• **Work required**: Output all of the data exactly, keeping any images out of the copy.

• **Dataset extract**:
● ● ● ● ●

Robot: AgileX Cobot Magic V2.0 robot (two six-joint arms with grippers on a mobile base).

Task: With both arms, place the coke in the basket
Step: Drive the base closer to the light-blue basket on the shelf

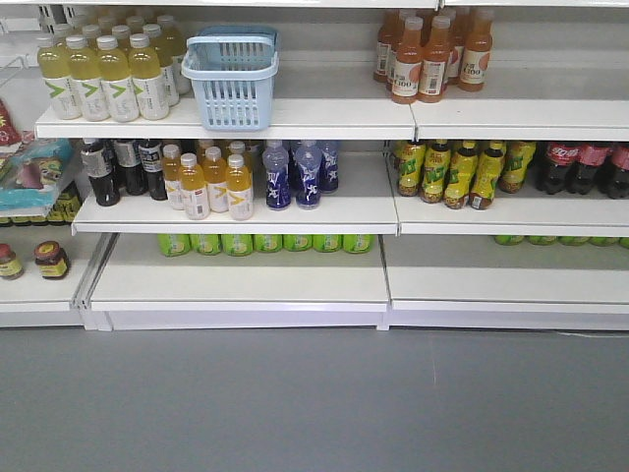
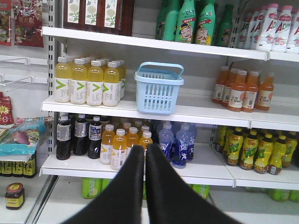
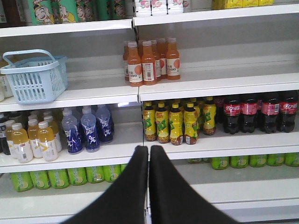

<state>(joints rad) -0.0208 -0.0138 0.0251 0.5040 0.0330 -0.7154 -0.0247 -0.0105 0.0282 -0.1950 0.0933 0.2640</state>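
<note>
White shelving point(image 1: 334, 116) fills the front view in two bays side by side, each with three boards above a grey floor point(image 1: 314, 403); the wrist views show a further board above these.

The basket point(image 1: 231, 79) stands upright on the highest board of the left bay in the front view, in that board's right half and close to its front edge; its handle is swung up; pale yellow bottles point(image 1: 98, 74) stand just beside it on the left.

Left gripper point(image 2: 144, 149): fingers pressed together at the tips with only a hairline seam between them, nothing held; it hangs in front of the left bay, clear of the boards, below the basket point(image 2: 159, 88).

Right gripper point(image 3: 148, 150): fingers likewise closed tip to tip, nothing held; it hangs in front of the junction of the two bays, apart from all stock.

Coke bottles point(image 3: 249, 113): four show in the right wrist view, upright in a row at the right end of the middle board of the right bay; yellow-labelled bottles point(image 3: 177, 123) stand just beside them on the left; the row is well apart from the basket point(image 3: 35, 81), one board lower and in the other bay; the front view shows the same row point(image 1: 562, 165) at its right edge.

Orange juice bottles point(image 1: 432, 54) occupy the left end of the highest board of the right bay; dark bottles with black-and-white labels point(image 1: 123, 167) occupy the left end of the middle board of the left bay.
</note>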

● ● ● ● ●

• **Reply**:
Robot: AgileX Cobot Magic V2.0 robot (two six-joint arms with grippers on a mobile base).

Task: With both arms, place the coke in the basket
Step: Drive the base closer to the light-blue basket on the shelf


<state>(joints rad) -0.0208 -0.0138 0.0251 0.5040 0.0330 -0.7154 -0.0247 -0.0105 0.0282 -0.1950 0.0933 0.2640</state>
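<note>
White shelving point(image 1: 334, 116) fills the front view in two bays side by side, each with three boards above a grey floor point(image 1: 314, 403); the wrist views show a further board above these.

The basket point(image 1: 231, 79) stands upright on the highest board of the left bay in the front view, in that board's right half and close to its front edge; its handle is swung up; pale yellow bottles point(image 1: 98, 74) stand just beside it on the left.

Left gripper point(image 2: 144, 149): fingers pressed together at the tips with only a hairline seam between them, nothing held; it hangs in front of the left bay, clear of the boards, below the basket point(image 2: 159, 88).

Right gripper point(image 3: 148, 150): fingers likewise closed tip to tip, nothing held; it hangs in front of the junction of the two bays, apart from all stock.

Coke bottles point(image 3: 249, 113): four show in the right wrist view, upright in a row at the right end of the middle board of the right bay; yellow-labelled bottles point(image 3: 177, 123) stand just beside them on the left; the row is well apart from the basket point(image 3: 35, 81), one board lower and in the other bay; the front view shows the same row point(image 1: 562, 165) at its right edge.

Orange juice bottles point(image 1: 432, 54) occupy the left end of the highest board of the right bay; dark bottles with black-and-white labels point(image 1: 123, 167) occupy the left end of the middle board of the left bay.
</note>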

There is no more to add to the answer.